What is required:
From the line with "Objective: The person" to the line with "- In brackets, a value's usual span", retype each line exactly as it stands in the records below, but skip the pictures.

Data items:
* * * * * * * * *

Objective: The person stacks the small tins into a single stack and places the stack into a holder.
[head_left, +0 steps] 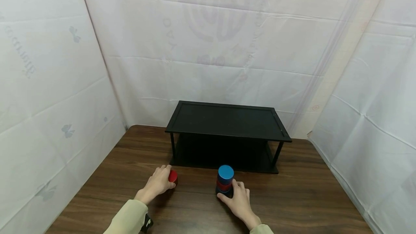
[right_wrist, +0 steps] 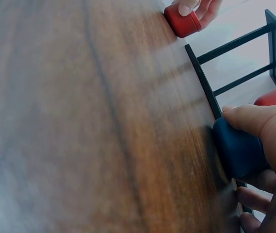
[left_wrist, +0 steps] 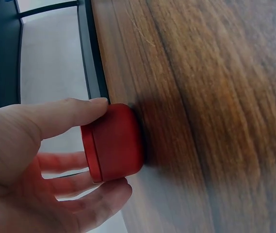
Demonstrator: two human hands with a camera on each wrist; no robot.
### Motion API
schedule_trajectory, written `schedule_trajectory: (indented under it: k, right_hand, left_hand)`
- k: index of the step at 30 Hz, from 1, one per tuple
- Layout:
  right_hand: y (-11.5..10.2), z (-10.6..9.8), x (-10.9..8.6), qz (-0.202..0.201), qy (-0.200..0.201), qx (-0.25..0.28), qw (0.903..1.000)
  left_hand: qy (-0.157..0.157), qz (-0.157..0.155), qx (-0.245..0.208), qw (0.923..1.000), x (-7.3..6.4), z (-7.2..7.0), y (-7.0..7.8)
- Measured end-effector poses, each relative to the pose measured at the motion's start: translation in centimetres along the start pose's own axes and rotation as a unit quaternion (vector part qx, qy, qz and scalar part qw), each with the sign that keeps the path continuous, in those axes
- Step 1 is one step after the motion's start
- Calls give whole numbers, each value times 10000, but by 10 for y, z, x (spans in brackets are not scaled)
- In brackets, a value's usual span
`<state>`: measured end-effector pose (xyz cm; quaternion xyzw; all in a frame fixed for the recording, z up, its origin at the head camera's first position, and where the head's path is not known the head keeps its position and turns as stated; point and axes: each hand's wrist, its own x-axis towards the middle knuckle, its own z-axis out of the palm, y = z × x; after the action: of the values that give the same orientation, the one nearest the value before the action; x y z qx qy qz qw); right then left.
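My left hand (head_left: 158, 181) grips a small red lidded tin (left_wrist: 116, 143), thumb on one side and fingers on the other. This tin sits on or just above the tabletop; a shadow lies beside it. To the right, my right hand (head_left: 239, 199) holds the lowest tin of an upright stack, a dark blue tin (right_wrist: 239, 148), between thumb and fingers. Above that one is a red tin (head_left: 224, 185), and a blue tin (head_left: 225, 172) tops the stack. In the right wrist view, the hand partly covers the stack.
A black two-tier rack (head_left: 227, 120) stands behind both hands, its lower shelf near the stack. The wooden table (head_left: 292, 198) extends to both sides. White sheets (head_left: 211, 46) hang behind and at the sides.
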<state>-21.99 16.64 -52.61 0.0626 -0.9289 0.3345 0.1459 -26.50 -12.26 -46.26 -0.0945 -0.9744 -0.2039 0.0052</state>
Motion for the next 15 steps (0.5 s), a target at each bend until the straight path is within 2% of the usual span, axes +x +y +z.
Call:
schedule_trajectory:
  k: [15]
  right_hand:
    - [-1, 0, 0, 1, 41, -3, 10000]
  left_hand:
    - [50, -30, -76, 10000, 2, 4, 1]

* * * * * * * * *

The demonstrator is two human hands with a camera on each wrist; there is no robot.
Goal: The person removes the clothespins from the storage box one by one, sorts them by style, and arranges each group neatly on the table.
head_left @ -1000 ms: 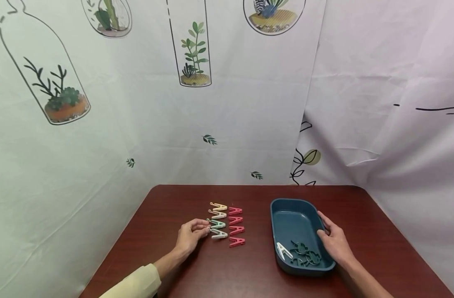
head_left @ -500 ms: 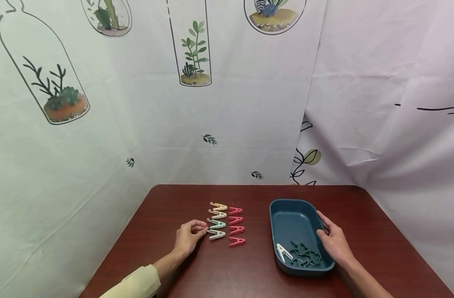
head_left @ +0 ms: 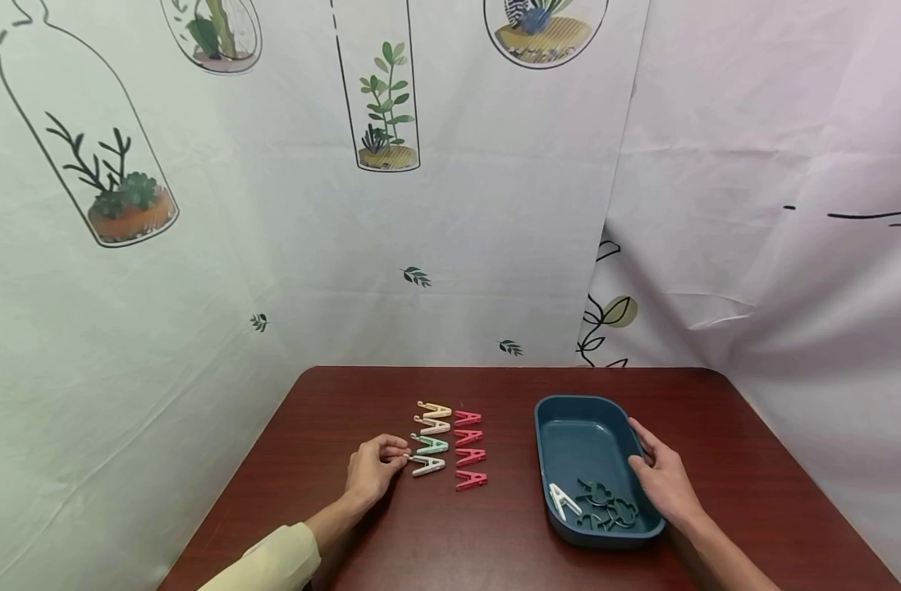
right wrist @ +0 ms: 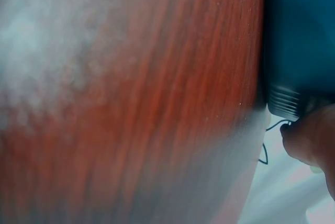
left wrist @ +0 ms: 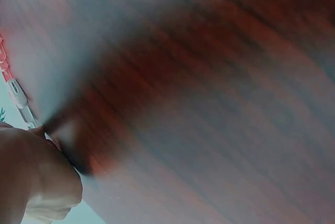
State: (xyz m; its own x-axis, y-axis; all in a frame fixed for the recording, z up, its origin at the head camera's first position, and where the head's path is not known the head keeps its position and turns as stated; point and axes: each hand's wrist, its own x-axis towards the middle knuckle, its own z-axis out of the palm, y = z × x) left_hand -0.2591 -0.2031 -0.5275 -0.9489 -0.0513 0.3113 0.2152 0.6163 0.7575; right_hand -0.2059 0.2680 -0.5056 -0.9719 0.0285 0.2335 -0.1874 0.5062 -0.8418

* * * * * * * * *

Solution:
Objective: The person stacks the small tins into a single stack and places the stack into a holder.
[head_left, +0 steps] 
[right_wrist, +0 steps] 
[left_wrist, +0 steps] 
Demonstrator: two human hands with a camera on each wrist; no robot.
### Motion API
schedule_trajectory, written `schedule_trajectory: (indented under it: k, right_hand, left_hand)`
- k: index of the step at 30 Hz, from 1, one per tuple
- Layout:
  right_hand: y (-11.5..10.2), z (-10.6..9.8), x (-10.9..8.6), qz (-0.202..0.201), qy (-0.200..0.201), qx (-0.25..0.28), qw (0.903..1.000)
  left_hand: qy (-0.157..0.157), qz (-0.157..0.155), qx (-0.245..0.208), qw (0.923..1.000), x (-7.3..6.4), z (-7.2..7.0), y (-7.0..7.8)
- Measured end-effector poses, each relative to the pose measured at the motion's start: translation in centimetres along the start pose's own axes and rotation as a unit quaternion (vector part qx, qy, qz and scalar part qw), each with the sign that keeps the path continuous, in those axes
- Step 1 is one step after the motion's start
- Calls give whole numbers, each value times 10000, but by 10 for y, z, x (spans in brackets are not scaled)
- In brackets, a value's usual span

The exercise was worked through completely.